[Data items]

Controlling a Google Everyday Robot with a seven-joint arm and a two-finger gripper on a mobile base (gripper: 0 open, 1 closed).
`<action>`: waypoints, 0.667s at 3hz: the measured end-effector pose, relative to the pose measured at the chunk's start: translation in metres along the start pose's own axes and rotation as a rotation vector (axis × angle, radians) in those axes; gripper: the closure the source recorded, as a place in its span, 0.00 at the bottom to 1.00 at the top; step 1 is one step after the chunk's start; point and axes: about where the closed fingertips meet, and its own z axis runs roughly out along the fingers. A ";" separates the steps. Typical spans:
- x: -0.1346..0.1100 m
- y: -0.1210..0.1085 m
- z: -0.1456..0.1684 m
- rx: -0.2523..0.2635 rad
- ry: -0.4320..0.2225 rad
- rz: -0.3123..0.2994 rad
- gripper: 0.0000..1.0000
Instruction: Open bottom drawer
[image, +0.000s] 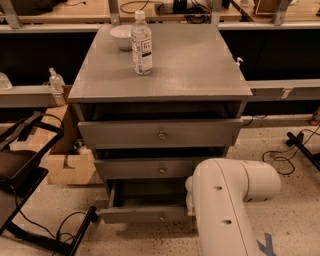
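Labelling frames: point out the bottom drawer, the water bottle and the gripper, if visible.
bottom drawer (132, 215): camera view, front panel.
water bottle (142, 49): camera view, label.
gripper: camera view, not visible, behind white arm (225, 200).

Robot arm (220, 220), white-shelled: one thick link rises from the lower edge of the view, leaning slightly left. It ends in a rounded joint housing (250, 182) whose barrel points right. Two small dark holes mark the link's face. The gripper is out of sight, concealed beyond the shell.
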 end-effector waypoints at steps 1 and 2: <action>0.000 0.000 0.000 0.000 0.000 0.000 0.28; 0.000 0.000 0.000 0.000 0.000 0.000 0.04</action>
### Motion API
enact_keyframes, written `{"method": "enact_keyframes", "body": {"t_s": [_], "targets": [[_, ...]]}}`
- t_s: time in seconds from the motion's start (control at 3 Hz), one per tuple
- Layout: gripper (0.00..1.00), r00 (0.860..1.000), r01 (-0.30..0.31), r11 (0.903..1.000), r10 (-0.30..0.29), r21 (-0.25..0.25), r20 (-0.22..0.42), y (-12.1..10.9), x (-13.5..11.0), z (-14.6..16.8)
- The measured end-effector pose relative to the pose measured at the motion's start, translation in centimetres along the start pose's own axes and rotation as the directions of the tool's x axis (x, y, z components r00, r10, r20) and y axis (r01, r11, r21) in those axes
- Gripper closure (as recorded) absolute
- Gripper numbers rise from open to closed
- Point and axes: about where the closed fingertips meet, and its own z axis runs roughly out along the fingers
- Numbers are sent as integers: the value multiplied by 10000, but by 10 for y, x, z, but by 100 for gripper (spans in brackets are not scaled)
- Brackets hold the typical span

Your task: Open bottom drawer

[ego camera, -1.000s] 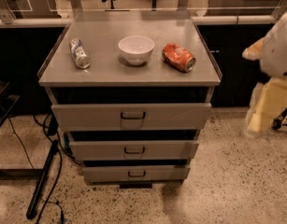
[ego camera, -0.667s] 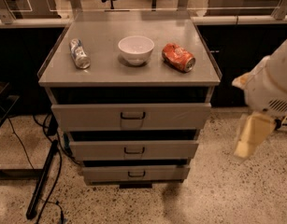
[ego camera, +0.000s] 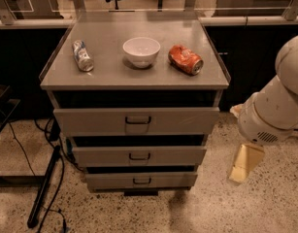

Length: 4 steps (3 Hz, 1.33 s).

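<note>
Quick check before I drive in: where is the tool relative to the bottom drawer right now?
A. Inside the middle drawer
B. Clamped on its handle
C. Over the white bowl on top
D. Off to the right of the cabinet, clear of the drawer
D: the tool hangs over the floor to the right of the cabinet, apart from the bottom drawer, and nothing touches the drawer's handle.

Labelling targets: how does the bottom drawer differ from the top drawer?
The bottom drawer has the narrowest, shortest front; the top drawer the widest, tallest. The bottom drawer's handle is smaller than the top drawer's. Both are grey with dark centred pulls. The pincer hangs right of them, touching neither.
</note>
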Motion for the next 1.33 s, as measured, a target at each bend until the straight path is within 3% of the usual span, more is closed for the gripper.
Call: {"method": "enact_keyframes", "body": {"t_s": [0.33,0.67,1.0,1.33], "targets": [[0,9992,-339,9988,346,-354,186,11,0,25],[0,9975,-693,9918,702,-1076,49,32,5,92],[0,9966,-822,9759,826,-2021,-67,52,6,163],[0,9966,-823,9759,826,-2022,-67,52,6,164]]}}
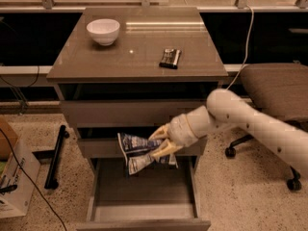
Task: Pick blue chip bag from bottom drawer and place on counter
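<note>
1. We see the gripper (161,143) below the counter (139,52), in front of the cabinet's drawer fronts. Its pale arm (255,124) reaches in from the counter's right side.
2. The two tan fingers (159,132) are pinched on the right end of the blue chip bag (137,150). The claw is nearly closed, with only crumpled foil between the fingers, and it has firm hold of the bag.
3. The blue chip bag hangs crumpled and tilted under the counter's front edge. It covers part of the middle drawer front (98,147), and as far as we can tell it sits above the tray of the bottom drawer (144,191) without touching it.
4. The bottom drawer, the lowest one under the counter, stands pulled out toward the camera.
5. On the counter, a white bowl (103,31) sits near the back left corner. A small flat dark object (170,58) lies right of centre, well apart from the bowl.
6. Right of the counter stands an office chair (279,88). Left of the counter, a cardboard box (12,177) and a black bar (55,155) are down on the floor.
</note>
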You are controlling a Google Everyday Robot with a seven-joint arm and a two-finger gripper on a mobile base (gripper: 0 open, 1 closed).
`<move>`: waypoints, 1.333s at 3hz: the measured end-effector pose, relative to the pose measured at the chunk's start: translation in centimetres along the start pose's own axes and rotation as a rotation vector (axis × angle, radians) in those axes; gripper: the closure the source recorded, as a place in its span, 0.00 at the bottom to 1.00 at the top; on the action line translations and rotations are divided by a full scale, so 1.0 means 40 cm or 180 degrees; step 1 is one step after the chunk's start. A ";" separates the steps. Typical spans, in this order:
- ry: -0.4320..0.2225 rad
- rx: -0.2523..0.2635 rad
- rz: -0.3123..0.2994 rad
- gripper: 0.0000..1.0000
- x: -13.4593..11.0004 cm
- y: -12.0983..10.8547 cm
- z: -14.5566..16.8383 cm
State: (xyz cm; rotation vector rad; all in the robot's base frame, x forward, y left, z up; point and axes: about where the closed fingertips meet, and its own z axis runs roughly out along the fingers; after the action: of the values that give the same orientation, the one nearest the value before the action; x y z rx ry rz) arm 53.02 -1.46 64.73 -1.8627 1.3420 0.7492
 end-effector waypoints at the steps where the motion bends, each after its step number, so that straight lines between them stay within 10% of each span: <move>1: 0.0413 -0.0051 -0.0428 1.00 -0.199 -0.088 -0.100; 4: 0.0587 0.0112 -0.0531 1.00 -0.261 -0.144 -0.146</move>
State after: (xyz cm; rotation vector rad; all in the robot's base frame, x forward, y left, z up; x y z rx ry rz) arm 55.75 0.67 77.56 -2.0260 1.2823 0.4753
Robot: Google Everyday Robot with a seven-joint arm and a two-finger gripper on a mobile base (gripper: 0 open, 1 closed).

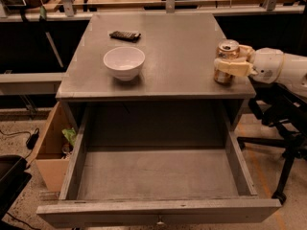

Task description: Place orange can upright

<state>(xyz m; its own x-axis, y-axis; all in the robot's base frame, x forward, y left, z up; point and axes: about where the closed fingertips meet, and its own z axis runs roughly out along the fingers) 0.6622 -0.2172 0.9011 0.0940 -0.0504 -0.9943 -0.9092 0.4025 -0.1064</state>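
Observation:
The orange can (pixel 225 65) stands upright near the right front corner of the grey table top (pixel 182 56), silver top with pull tab facing up. My gripper (pixel 234 60) comes in from the right on a white arm and is shut on the can, one cream finger (pixel 234 67) across its front side and the other behind it. The can's base is at the table surface; I cannot tell whether it rests on it.
A white bowl (pixel 123 63) sits at the table's front left. A dark remote-like object (pixel 125 35) lies behind it. An open, bare drawer (pixel 156 176) extends toward me below the top. A cardboard box (pixel 50 147) stands at the left, a chair base (pixel 283 143) at the right.

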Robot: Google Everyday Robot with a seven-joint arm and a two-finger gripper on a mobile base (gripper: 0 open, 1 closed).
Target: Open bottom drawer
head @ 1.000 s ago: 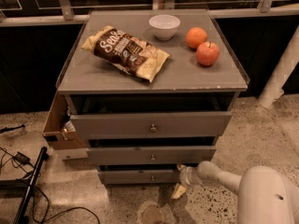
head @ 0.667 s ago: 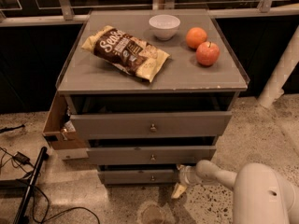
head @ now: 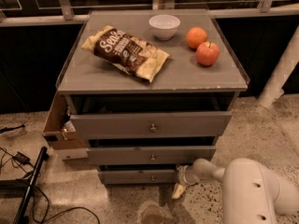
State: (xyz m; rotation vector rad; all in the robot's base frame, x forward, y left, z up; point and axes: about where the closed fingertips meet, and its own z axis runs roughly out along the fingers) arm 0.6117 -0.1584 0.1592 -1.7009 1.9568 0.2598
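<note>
The bottom drawer (head: 135,176) is the slimmest of three grey fronts, low on the cabinet, with a small round metal knob (head: 153,178) at its centre. Its front stands slightly out from the cabinet. My white arm (head: 252,190) comes in from the lower right along the floor. My gripper (head: 179,186) is at the drawer's right end, just right of and below the front, with a pale fingertip (head: 177,191) pointing down toward the floor.
The mid drawer (head: 152,155) and top drawer (head: 150,125) sit above. The cabinet top holds a chip bag (head: 126,52), a white bowl (head: 164,26), an orange (head: 196,37) and an apple (head: 207,53). An open cardboard box (head: 58,129) is at the left. Cables and a black pole (head: 28,190) lie on the floor.
My arm has shifted slightly left in view; the gripper stays at the bottom drawer's right end. The drawers have not visibly moved.
</note>
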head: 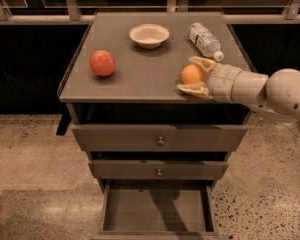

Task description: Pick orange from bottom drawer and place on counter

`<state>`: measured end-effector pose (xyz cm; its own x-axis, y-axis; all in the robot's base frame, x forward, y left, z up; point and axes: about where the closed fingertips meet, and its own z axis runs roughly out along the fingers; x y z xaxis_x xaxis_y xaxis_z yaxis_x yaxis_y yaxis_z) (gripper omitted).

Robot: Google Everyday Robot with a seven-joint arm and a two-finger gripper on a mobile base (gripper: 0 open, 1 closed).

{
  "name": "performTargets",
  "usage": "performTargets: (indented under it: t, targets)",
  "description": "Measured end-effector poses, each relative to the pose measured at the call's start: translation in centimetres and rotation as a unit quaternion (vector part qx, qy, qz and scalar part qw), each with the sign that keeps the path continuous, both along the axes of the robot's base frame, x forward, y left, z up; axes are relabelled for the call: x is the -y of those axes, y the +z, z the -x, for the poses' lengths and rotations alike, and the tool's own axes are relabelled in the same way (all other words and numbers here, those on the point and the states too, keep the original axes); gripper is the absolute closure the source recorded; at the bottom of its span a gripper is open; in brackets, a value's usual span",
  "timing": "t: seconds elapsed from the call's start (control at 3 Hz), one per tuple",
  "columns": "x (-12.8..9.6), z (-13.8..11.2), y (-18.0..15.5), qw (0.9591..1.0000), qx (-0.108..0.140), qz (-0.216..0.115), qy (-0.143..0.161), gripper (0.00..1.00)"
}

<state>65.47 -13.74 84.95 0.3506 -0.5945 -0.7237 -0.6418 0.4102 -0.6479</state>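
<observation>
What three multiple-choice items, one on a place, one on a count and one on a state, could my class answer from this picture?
1. Where is the orange? A on a shelf; B on the counter, at the gripper reaching in from the right; C in a basket.
2. How many drawers has the cabinet? A two; B three; C five.
3. How does the bottom drawer stand? A pulled open; B shut; C taken out.
Key: 1 B, it sits near the counter's right front edge; 2 B, three fronts are stacked one under another; 3 A, its inside shows below the two upper fronts.
</observation>
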Motion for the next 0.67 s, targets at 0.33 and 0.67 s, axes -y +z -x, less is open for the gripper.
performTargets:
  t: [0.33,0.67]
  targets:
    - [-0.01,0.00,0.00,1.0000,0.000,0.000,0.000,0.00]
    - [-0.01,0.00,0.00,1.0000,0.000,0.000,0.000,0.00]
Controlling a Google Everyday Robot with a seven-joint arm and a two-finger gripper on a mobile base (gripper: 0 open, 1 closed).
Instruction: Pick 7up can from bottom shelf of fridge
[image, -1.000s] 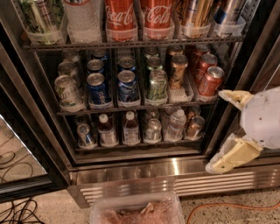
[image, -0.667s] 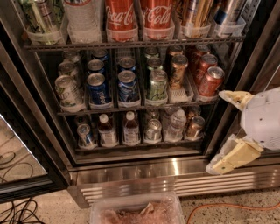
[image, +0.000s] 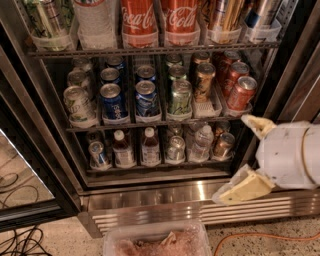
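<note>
The fridge (image: 150, 192) stands with its door open. On the bottom shelf (image: 160, 165), the 7up can (image: 175, 148) sits in a middle lane, silver top showing. A blue-labelled can (image: 97, 153) is at the left, two brown bottles (image: 122, 149) stand between them, and a clear bottle (image: 202, 142) and a copper-brown can (image: 223, 145) are to its right. My gripper (image: 233, 159) hangs outside the fridge at the right, level with the bottom shelf. It is open, nothing between its cream fingers (image: 246, 187), and is well right of the 7up can.
The shelf above holds blue Pepsi cans (image: 113, 102), green cans (image: 179, 97) and red cans (image: 241, 93). Coca-Cola bottles (image: 139, 20) fill the top rack. A clear plastic bin (image: 155, 239) sits on the floor below. Black cables (image: 20, 240) lie left, an orange cable (image: 270, 235) right.
My gripper has shifted slightly down and to the left, toward the fridge opening. The cans and bottles have not moved.
</note>
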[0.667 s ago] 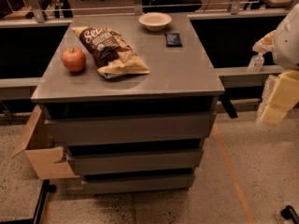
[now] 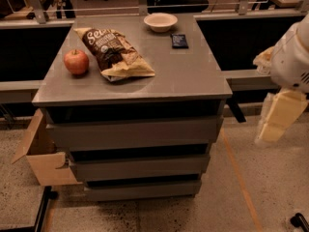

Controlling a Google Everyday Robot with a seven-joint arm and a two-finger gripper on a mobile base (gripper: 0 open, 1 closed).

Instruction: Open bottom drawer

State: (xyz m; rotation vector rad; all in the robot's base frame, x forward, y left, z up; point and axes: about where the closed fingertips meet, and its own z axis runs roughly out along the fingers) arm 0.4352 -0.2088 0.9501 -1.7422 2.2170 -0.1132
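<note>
My cream gripper (image 2: pixel 277 117) hangs at three o'clock, open or closed I cannot tell. I'd lower it to the narrow grey bottom drawer (image 2: pixel 143 189) at six o'clock and hook its top edge.

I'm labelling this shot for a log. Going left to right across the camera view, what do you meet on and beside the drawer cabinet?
cardboard box → apple → chip bag → bowl → small dark object → gripper, hanging right of the cabinet.
</note>
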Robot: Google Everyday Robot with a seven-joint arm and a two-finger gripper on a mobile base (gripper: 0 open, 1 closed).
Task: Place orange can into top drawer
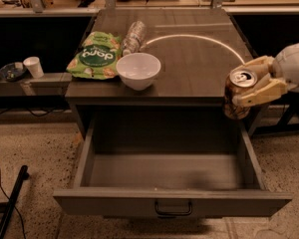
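Note:
The orange can (237, 94) is upright, its silver pull-tab top showing, held in my gripper (256, 82). The gripper's pale fingers (261, 91) are shut around the can's upper part. The can hangs in the air at the right front corner of the grey cabinet top (199, 63), just above the right rear corner of the top drawer (172, 200). The drawer is pulled fully open toward the camera. Its inside looks empty, and its dark handle (173, 209) sits at the front centre.
On the cabinet top stand a white bowl (138, 70), a green snack bag (93, 57) and a clear plastic bottle (133, 36) lying down. A white cup (34, 66) sits on a low shelf at left. A dark pole (10, 203) lies on the floor.

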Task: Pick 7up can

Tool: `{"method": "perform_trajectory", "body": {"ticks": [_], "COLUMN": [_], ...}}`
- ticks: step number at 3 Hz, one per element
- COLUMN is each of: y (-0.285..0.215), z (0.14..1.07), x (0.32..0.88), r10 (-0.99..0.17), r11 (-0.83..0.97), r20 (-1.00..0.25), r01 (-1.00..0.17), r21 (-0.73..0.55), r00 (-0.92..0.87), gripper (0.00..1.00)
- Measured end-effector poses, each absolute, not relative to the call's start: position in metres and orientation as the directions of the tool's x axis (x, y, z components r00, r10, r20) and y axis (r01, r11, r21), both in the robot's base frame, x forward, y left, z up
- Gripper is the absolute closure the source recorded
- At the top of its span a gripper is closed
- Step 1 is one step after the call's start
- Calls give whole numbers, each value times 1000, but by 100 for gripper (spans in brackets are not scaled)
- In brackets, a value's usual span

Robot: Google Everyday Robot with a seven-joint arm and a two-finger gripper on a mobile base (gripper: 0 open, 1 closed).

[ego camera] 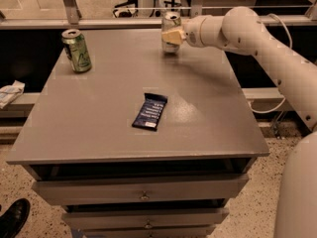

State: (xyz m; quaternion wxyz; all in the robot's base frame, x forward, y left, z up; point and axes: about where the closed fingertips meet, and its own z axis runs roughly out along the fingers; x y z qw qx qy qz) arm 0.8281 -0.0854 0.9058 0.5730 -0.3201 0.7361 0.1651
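Note:
The 7up can, pale silver with a silver top, stands upright near the far edge of the grey table, right of centre. My gripper reaches in from the right on a white arm. A pale yellow finger lies across the can's front at mid-height, and the gripper is closed around the can. The can's base is level with the tabletop. I cannot tell whether it is lifted.
A bright green can stands at the far left of the table. A flat dark blue snack packet lies near the middle. Drawers sit below the front edge. A railing runs behind the table. A black shoe is on the floor at the lower left.

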Motion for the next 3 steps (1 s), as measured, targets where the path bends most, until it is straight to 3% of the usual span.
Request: {"method": "perform_trajectory", "body": {"ticks": [1,3], "y": [-80,-60], "z": [927,958], "x": [807,767], "r10": [-237,-145], "r11": [712,646], "r20": [-963,-980], "r01": [-697,-763], "r21": [-85,10], "r00": [-126,-136], "gripper": [100,100]}}
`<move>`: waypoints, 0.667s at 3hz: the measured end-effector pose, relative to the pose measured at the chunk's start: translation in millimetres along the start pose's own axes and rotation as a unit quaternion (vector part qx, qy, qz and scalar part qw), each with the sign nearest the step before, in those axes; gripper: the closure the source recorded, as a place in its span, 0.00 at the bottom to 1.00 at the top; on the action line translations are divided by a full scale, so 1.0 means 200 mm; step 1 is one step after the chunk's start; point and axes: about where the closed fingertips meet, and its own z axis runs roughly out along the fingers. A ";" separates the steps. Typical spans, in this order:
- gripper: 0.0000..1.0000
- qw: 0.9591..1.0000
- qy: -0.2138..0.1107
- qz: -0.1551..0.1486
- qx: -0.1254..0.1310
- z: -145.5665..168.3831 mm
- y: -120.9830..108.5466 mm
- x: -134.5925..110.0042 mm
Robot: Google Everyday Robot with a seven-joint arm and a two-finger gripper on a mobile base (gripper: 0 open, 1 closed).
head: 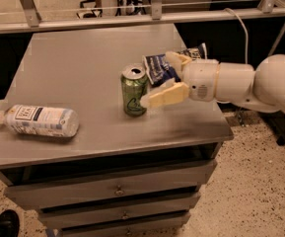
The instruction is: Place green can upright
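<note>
The green can (134, 91) stands upright on the grey table (78, 68), near the middle of its right half, silver top up. My gripper (157, 79) is just to the right of the can, open and holding nothing. Its near cream finger (165, 96) reaches toward the can's lower right side and looks barely apart from it. The far finger (177, 59) lies over the chip bag behind. The white arm stretches off to the right.
A clear plastic water bottle (39, 120) with a white label lies on its side at the table's front left. A dark blue chip bag (160, 67) lies behind the gripper near the right edge. Drawers (117, 187) sit below the tabletop. A metal rail runs along the back.
</note>
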 end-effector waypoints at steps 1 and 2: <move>0.00 0.999 0.029 -0.032 -0.023 -0.21 -0.11 -0.20; 0.00 0.999 0.027 -0.035 -0.032 -0.23 -0.08 -0.22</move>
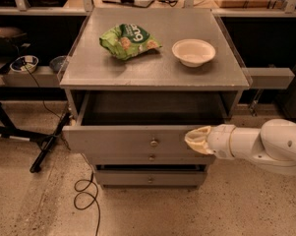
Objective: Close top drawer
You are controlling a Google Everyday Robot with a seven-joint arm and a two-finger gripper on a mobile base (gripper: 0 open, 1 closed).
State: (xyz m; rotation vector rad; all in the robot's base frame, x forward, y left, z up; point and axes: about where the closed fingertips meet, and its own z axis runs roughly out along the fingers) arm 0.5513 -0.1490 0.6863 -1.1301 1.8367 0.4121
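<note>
Top drawer stands open, front edge well out from cabinet. Gripper at its front panel, right of knob; grip state cannot be told. Green snack bag: lettering unreadable.

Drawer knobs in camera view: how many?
3, in one vertical line: top knob, middle knob, bottom knob. The gripper sits at the top drawer front, right of its knob. None seem hidden.
</note>
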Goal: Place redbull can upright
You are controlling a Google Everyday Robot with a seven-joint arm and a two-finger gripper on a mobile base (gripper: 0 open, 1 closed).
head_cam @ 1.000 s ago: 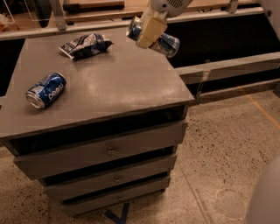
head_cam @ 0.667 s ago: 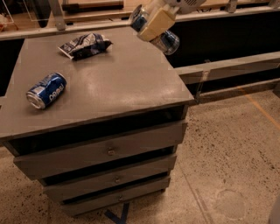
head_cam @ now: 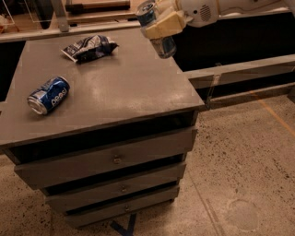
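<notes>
My claw [head_cam: 159,26] sits at the top of the view, above the far right edge of the counter [head_cam: 115,87]. Its fingers [head_cam: 169,22] are blocky and pale cream-yellow, with flat faces and softly rounded edges. Behind them my wrist [head_cam: 200,10] is a rounded, glossy white housing, with a small patch of dark dots like a grille on its side. A smooth white arm link [head_cam: 249,4] runs from it to the right edge.

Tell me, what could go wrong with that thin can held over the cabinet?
The gripper holds the redbull can tilted in the air; released like this, it would likely topple and roll. It hangs near the far right edge of the cabinet top, so it might drop off the side.
</notes>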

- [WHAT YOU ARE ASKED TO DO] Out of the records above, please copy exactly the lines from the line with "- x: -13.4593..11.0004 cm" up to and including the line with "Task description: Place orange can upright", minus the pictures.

- [REPLY TO THE TASK]
- x: -13.4593..11.0004 cm
- y: -12.0983..10.8547 cm
- z: -14.5566..16.8383 cm
State: (xyz cm; rotation vector rad; all in the robot's base frame, x forward, y left, z up; point and axes: about where the closed fingertips meet, and its own z axis runs roughly out along the fingers; after the action: of the values that give the same orientation, the one nearest the value before the action; x y z rx ry rz) arm 53.02 -1.46 64.73 -1.8627 1.3420 0.7492
 end-effector waypoints at the steps where the motion bends, each after its step number, so that straight lines between them stay within 10% of each span: <move>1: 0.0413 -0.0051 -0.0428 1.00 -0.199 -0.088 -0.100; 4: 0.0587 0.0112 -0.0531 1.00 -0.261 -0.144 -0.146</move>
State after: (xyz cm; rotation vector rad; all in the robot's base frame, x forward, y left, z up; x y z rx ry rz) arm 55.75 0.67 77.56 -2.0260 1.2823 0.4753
Robot: Google Everyday Robot with a seven-joint arm and a two-finger gripper on a mobile base (gripper: 0 open, 1 closed).


Task description: Place orange can upright

The output is complete as it stands.